La voie rubrospinale est issue de la partie magnocellulaire du noyau rouge. Les fibres rubrospinales projettent au travers de la partie dorsale de la colonne latérale de la moelle épinière et aboutissent, comme les projections de la voie corticospinale latérale, dans la zone dorsolatérale de la matière grise. Les études de stimulation du noyau rouge ont révélé, chez le chat intact (Rho et al 1999) et chez le chat décérébré (Degtyarenko et al 1993; Orlovsky 1972c), une facilitation de la réponse des muscles fléchisseurs lors de la phase de balancement. Une facilitation moins importante des muscles extenseurs lors de la phase d’appui a aussi été observée (Rho et al 1999). Par contre, la stimulation prolongée du noyau rouge n’entraînait pas la réinitialisation du cycle de marche, telle qu’observée avec le cortex moteur dans les mêmes circonstances (Rho et al 1999).

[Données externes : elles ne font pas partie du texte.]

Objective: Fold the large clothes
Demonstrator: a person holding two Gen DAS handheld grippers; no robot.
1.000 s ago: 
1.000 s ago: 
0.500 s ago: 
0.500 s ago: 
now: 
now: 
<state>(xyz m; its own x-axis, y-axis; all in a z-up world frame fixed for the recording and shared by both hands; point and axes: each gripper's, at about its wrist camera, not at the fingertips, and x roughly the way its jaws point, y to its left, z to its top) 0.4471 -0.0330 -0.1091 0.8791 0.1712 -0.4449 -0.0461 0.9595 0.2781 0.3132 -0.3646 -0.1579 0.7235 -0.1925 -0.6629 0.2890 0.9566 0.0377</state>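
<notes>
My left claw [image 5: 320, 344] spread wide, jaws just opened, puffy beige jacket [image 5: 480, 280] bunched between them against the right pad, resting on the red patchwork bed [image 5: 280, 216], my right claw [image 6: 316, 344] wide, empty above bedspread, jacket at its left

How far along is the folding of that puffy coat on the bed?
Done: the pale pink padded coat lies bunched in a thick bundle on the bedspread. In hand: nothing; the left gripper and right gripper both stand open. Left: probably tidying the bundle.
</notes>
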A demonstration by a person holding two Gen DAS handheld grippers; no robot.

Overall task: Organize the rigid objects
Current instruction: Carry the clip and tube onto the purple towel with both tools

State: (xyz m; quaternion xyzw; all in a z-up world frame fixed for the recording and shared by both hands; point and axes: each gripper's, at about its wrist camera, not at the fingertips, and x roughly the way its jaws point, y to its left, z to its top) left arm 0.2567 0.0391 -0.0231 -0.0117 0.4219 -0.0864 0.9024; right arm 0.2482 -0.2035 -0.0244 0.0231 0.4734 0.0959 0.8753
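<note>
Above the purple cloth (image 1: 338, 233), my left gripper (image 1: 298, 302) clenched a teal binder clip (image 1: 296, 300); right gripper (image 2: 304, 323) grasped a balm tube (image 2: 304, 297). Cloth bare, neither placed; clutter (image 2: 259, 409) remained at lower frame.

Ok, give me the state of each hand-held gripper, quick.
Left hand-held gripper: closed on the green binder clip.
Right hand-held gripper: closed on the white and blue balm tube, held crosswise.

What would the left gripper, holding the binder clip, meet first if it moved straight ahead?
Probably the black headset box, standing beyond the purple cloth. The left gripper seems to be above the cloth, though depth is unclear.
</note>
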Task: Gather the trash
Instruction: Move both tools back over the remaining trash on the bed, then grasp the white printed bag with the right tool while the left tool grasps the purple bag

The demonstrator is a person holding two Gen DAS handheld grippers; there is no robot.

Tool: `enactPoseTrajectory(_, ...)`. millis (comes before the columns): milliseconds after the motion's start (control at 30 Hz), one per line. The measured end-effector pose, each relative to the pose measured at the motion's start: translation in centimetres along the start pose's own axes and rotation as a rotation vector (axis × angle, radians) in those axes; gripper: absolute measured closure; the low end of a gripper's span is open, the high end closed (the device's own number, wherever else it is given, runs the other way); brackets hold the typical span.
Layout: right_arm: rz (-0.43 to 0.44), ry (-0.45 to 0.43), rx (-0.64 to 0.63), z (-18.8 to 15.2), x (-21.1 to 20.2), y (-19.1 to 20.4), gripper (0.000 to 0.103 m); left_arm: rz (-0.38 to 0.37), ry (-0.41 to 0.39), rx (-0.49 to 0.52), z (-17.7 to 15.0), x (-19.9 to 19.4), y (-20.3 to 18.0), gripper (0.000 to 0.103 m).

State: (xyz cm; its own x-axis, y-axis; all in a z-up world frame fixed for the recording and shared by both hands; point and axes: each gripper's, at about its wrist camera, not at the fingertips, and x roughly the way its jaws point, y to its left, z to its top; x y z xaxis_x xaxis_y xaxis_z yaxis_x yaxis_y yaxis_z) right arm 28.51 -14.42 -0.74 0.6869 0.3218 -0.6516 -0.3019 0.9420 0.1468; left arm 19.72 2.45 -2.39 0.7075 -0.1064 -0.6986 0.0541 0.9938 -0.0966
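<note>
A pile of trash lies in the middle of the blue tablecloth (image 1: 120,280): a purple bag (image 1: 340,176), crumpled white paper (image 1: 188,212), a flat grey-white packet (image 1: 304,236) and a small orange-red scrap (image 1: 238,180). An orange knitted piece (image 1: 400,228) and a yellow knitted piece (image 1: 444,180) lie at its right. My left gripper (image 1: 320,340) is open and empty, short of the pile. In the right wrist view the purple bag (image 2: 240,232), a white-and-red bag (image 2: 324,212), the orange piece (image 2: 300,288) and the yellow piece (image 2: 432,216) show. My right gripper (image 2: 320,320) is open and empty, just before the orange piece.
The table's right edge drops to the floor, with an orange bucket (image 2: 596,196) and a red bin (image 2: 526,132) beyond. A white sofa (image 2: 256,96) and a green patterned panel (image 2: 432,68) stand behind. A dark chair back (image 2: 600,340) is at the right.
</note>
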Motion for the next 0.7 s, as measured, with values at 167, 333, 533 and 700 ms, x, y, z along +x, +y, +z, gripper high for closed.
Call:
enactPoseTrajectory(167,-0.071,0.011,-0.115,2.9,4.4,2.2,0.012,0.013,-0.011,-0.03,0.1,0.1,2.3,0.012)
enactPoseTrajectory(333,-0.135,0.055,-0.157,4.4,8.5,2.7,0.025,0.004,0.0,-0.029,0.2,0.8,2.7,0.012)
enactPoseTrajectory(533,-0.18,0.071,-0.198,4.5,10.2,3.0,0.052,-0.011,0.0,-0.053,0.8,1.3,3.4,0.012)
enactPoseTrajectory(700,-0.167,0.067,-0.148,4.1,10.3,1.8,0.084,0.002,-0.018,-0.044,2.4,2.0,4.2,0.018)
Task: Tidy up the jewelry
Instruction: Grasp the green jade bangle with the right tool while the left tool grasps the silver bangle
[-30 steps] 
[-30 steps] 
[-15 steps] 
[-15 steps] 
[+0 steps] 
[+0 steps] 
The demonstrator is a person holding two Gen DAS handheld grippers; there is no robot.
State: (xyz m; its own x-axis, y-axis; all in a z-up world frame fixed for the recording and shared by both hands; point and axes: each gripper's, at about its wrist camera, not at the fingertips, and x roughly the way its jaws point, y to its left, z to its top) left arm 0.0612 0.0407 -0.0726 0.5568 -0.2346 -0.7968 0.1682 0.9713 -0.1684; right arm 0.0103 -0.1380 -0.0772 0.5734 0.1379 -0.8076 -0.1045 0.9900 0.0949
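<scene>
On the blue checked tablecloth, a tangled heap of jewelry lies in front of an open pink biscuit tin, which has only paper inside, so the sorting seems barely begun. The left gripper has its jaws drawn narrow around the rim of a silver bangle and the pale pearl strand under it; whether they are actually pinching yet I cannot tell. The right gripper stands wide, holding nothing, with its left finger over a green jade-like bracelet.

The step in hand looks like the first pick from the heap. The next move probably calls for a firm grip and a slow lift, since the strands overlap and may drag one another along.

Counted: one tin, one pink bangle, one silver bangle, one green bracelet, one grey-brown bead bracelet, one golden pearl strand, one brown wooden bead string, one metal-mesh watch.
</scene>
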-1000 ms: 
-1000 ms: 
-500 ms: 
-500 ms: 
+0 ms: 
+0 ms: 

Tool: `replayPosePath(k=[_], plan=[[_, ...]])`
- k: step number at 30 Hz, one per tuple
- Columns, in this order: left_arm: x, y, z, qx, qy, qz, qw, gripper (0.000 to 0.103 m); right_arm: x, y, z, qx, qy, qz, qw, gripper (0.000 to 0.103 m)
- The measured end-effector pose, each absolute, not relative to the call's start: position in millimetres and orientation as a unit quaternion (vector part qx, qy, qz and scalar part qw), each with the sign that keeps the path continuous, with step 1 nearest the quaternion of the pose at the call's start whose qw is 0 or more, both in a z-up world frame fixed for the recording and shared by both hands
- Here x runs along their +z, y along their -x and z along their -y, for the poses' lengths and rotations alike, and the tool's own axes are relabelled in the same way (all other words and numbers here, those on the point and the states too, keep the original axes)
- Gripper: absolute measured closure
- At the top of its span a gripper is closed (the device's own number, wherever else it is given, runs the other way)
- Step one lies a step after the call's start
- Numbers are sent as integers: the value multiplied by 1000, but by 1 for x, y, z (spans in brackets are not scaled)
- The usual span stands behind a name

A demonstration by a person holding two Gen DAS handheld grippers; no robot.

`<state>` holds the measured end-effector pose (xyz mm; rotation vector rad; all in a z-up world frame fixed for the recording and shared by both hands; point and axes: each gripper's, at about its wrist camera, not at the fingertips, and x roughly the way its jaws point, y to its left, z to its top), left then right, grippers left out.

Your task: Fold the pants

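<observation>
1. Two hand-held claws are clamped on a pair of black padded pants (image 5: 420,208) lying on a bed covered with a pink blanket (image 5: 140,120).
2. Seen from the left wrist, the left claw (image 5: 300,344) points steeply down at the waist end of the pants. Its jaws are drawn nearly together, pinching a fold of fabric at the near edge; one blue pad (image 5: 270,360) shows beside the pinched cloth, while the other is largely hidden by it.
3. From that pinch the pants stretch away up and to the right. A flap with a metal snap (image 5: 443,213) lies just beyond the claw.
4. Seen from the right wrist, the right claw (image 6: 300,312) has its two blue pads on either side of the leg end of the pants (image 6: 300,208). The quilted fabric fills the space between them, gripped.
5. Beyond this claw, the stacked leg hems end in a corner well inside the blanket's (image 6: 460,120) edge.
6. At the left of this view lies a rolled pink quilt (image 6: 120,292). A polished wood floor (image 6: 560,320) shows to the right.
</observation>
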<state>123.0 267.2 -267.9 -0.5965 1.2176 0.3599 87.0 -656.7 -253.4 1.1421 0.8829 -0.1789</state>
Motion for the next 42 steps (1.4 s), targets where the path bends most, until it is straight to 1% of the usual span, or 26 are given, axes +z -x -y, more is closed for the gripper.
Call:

De plus, des études de lésions du noyau rouge ont révélé, similairement aux études de lésion du cortex moteur (mentionnées plus haut), un léger déficit de locomotion sur des surfaces planes (Muir et Wishaw 2000) et des difficultés plus importantes dans un environnement encombré (Ingram et Ranson 1932; Armstrong 1986).

Les enregistrements du noyau rouge pendant la modification volontaire de la démarche indiquaient aussi que la majorité des cellules isolées déchargeaient, comme les neurones du cortex moteur, pendant la phase de balancement. Toutefois, un grand nombre de ces cellules rubrales démontraient plusieurs bouffées d’activité par cycle, coïncidant souvent avec les périodes de balancement et d’appui (Lavoie et Drew 2002). Ces caractéristiques semblent donc contrevenir à l’hypothèse proposée par Orlovsky, qui suggérait que le noyau rouge ne participe qu’à la modulation de l’activité des muscles fléchisseurs pendant la marche normale (Orlovsky 1972c). En effet, en plus de contribuer aux modifications des patrons d’activité musculaire pendant l’enjambement d’un obstacle, il semble que les multiples décharges rubrales observées dans un même

cycle de marche pourraient être aussi impliquées dans la coordination inter- et intra- membre de multiples muscles lors de ces mouvements volontaires précis (Lavoie et Drew 2002).